Puisi ini terasa lebih konkret jika kita menghayati melalui penglihatan dan pendengaran serta cita rasa. Kata-kata yang diungkapkan dalam tiap barisnya mengandung unsur-unsur imajis, di mana kita sebagai pembaca dapat merasakan secara perlahan-lahan.

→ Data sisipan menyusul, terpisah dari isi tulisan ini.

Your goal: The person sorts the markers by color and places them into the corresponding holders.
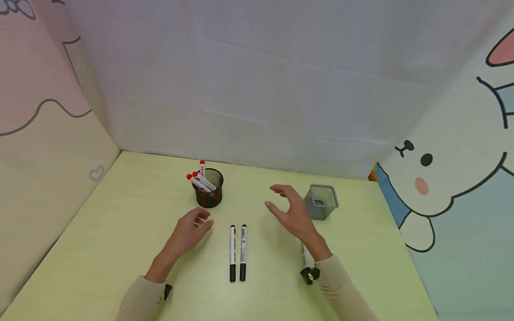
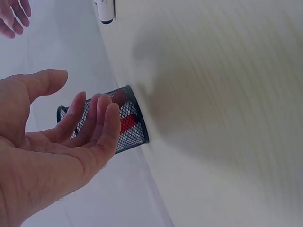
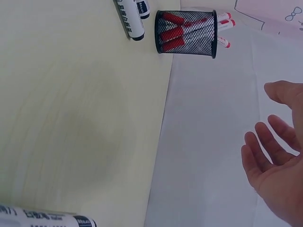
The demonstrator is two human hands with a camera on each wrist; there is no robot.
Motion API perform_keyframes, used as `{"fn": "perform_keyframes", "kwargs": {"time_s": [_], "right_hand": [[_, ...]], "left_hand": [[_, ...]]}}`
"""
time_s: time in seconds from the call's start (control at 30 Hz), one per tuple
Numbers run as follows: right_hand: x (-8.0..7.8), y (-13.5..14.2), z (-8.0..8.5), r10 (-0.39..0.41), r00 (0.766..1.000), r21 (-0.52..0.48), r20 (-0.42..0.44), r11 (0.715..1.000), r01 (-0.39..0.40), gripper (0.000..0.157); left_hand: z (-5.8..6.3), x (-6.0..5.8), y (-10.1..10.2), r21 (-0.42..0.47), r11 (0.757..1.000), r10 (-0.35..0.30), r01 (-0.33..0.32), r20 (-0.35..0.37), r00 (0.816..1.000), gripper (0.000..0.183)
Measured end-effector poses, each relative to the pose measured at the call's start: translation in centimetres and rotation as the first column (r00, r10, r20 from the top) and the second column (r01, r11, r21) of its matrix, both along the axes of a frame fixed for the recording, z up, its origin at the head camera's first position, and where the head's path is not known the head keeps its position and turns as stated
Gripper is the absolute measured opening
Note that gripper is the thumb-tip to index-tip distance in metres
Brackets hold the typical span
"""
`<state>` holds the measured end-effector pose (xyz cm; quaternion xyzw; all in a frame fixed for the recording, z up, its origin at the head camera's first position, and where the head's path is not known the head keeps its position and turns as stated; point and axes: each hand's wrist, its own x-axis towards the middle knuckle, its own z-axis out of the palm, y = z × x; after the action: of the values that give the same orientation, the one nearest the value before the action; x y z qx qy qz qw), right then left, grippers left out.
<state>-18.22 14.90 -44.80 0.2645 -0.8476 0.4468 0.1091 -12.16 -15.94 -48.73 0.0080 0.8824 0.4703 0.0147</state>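
Observation:
My left hand (image 1: pixel 190 232), empty and with loosely bent fingers, hovers just in front of the round black mesh pen cup (image 1: pixel 210 199). Several red-capped white markers (image 1: pixel 205 183) lean in that cup. My right hand (image 1: pixel 295 214) is raised beside the square grey mesh holder (image 1: pixel 322 203), thumb and fingers apart, holding nothing. Between the hands, two black-capped markers (image 1: pixel 232 247) lie side by side on the table. Another black-and-white marker (image 1: pixel 306 256) lies under my right wrist, partly hidden by it.
The pale yellow table (image 1: pixel 132 214) meets a white cloth wall (image 1: pixel 257 89) at the back. Printed panels with cartoon figures stand at the left and right sides (image 1: pixel 453 191). Small black devices (image 1: pixel 308 275) sit at the wrists.

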Motion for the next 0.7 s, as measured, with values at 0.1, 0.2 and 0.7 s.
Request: {"fn": "perform_keyframes", "kwargs": {"time_s": [0.1, 0.2, 0.7], "right_hand": [[-0.1, 0.8, -0.1, -0.003, 1.000, -0.006, -0.007, 1.000, 0.003, 0.044], [-0.1, 1.7, 0.0, -0.011, 1.000, -0.016, -0.014, 1.000, 0.011, 0.045], [-0.9, 5.7, 0.9, -0.140, 0.990, 0.058, 0.012, 0.989, 0.139, 0.057]], "left_hand": [[-0.1, 0.2, 0.5, -0.004, 1.000, 0.004, -0.004, -0.001, 1.000, 0.027], [-0.2, 0.5, 1.2, -0.009, 1.000, 0.012, -0.012, 0.002, 1.000, 0.026], [0.2, 2.5, 3.9, -0.050, 0.995, 0.088, -0.084, 0.082, 0.993, 0.024]]}}
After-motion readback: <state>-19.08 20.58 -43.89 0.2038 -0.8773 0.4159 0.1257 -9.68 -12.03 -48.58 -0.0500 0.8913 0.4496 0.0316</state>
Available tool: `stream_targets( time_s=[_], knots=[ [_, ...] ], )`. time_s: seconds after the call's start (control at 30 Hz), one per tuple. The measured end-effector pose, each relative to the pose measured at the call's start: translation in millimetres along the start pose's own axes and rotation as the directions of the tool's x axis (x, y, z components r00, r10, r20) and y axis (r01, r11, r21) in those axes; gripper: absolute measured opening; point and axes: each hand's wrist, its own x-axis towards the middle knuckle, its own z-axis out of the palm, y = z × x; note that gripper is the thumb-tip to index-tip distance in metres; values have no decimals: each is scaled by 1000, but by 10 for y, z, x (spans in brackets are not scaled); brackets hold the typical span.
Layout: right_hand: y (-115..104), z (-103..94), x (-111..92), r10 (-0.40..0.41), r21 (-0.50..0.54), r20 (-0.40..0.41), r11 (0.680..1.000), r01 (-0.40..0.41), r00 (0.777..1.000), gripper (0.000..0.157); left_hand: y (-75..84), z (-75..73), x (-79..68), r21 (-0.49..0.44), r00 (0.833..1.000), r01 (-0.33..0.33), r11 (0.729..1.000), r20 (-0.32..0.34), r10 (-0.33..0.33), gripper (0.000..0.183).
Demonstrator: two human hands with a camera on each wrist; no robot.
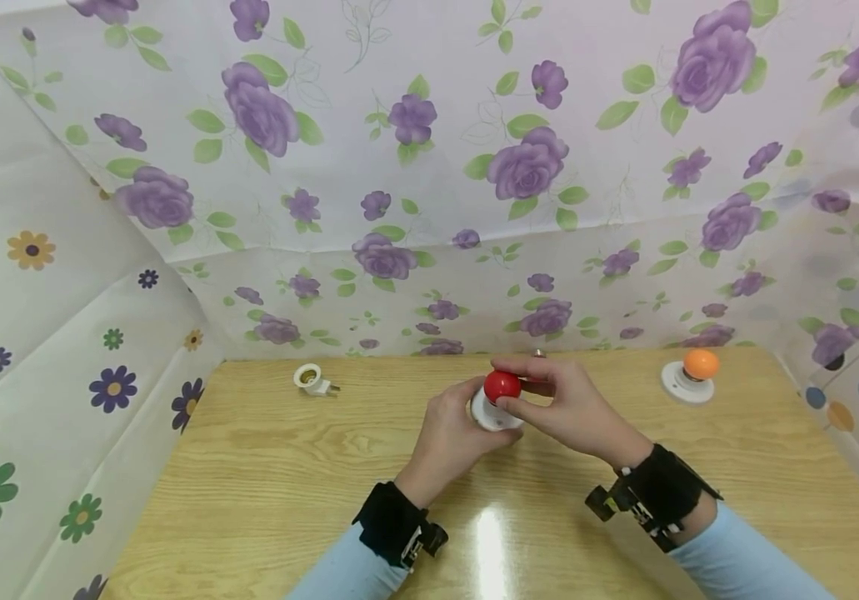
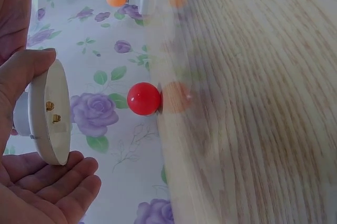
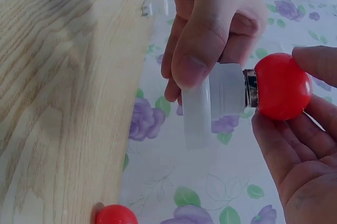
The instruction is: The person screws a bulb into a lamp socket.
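My left hand (image 1: 447, 433) grips the rim of a white round lamp holder (image 3: 196, 124), raised off the table. Two brass screws show inside the base in the left wrist view. In the right wrist view, my right hand (image 3: 308, 166) pinches a red light bulb (image 3: 284, 87) between thumb and fingers. The bulb's metal screw base is at the holder's socket mouth, with some thread still showing outside. A second red bulb (image 2: 144, 98) lies on the table by the back wall. From the head view my right hand mostly hides it.
At the back right, an orange bulb (image 1: 701, 364) sits in another white lamp holder (image 1: 687, 393). A white plug-in lamp socket (image 1: 311, 380) lies at the back left. Flower-patterned sheeting (image 1: 414, 200) rises behind the wooden table (image 1: 272, 500) and along its sides.
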Motion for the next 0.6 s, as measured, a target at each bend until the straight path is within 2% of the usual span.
stream_targets(
  time_s=[0.2, 0.43, 0.6],
  knots=[
    [34, 0, -13, -36, -8, -26, 999, 36, 999, 44, -16, 15, 5, -14, 1000, -1, 1000, -7, 1, 59],
    [-10, 33, -18, 7, -6, -86, 1000, -8, 996, 42, -1, 14, 7, -23, 1000, 4, 1000, -10, -4, 60],
    [-137, 72, -29, 24, -6, -139, 1000, -25, 990, 40, 10, 12, -1, -19, 1000, 1, 1000, -14, -1, 60]
  ],
)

Pada baris pertama “Angin berbisik kepada daun jatuh yang tersangkut kabel telepon itu, “aku rindu, aku ingin mempermainkanmu!”, jika kita menghayati seolah-olah mendengarkan sesuatu (imaji pendengaran/auditif). “Aku rindu, aku ingin mempermainkanmu” (imaji auditif). “Angin yang sedang memungut daun itu dengan jari-jarinya gemas” (imaji visual). “jangan berisik, mengganggu” (imaji auditif). “hujan meludah di ujung gang lalu menatap angin dengan tajam” (imaji visual).
Keseluruhan isi puisi ini menggugah pembacanya timbulkan imaji dalam dirinya, sehingga secara tidak langsung pembaca menggunakan mata hati untuk melihat benda-benda, dengan telinga hati mendengar bunyi atau suara-suara, dan dengan perasaan hati kita menyentuh bendanya. Dalam puisi ini juga penulis menggunakan bahasa figuratif, di mana secara tidak langsung mengungkapkan makna. Contoh penggunaan makna lambang (angin, daun, kabel telepon, dan hujan. Ini merupakan lambang benda. Bahasa figuratif ini digunakan agar menghasilkan kesenangan imajinatif. Pembaca bebas berimajinasi tentang makna apa dalam penulis ini.